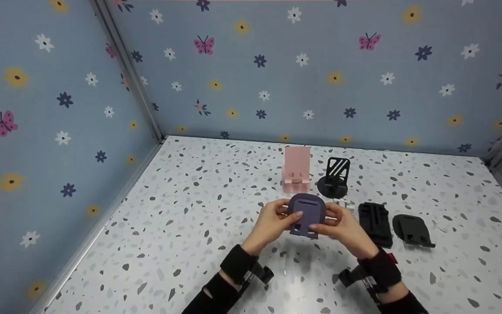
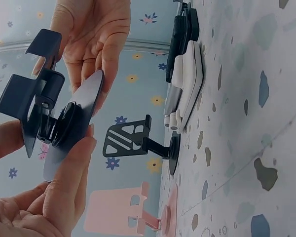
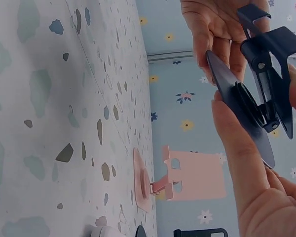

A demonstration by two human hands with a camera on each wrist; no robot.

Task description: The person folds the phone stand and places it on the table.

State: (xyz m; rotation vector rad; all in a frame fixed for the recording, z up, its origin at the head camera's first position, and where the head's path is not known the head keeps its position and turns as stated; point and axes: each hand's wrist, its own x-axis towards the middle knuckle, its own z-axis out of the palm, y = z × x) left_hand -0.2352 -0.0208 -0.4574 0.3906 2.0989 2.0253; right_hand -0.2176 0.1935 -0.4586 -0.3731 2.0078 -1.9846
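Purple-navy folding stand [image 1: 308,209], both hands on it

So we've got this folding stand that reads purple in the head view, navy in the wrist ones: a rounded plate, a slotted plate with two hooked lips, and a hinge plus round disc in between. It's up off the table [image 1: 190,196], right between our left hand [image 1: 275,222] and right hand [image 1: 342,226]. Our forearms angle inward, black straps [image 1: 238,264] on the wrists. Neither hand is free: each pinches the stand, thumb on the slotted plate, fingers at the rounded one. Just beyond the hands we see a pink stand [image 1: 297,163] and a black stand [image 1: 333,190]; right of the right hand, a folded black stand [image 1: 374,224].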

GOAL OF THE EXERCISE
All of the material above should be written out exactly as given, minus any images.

WRITTEN RESPONSE
A demonstration by two human hands with a camera on each wrist; no robot.

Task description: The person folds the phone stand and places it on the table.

State: (xyz m; rotation vector rad; all in a frame fixed for the recording, z up, its origin at the head camera's first position, and where the head's path is not known the head keeps its position and turns as stated; point and axes: each hand's wrist, its own x-axis towards the middle knuckle, its own z-axis out of the palm, y = z × x) left_hand -0.2352 -0.0208 -0.4574 0.3906 2.0989 2.0253; right_hand -0.2176 0.1935 -0.4586 -0.3731 2.0078 -1.9846
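Purple-navy folding stand [image 1: 308,209], both hands on it

So we've got this folding stand that reads purple in the head view, navy in the wrist ones: a rounded plate, a slotted plate with two hooked lips, and a hinge plus round disc in between. It's up off the table [image 1: 190,196], right between our left hand [image 1: 275,222] and right hand [image 1: 342,226]. Our forearms angle inward, black straps [image 1: 238,264] on the wrists. Neither hand is free: each pinches the stand, thumb on the slotted plate, fingers at the rounded one. Just beyond the hands we see a pink stand [image 1: 297,163] and a black stand [image 1: 333,190]; right of the right hand, a folded black stand [image 1: 374,224].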

This answer is finished.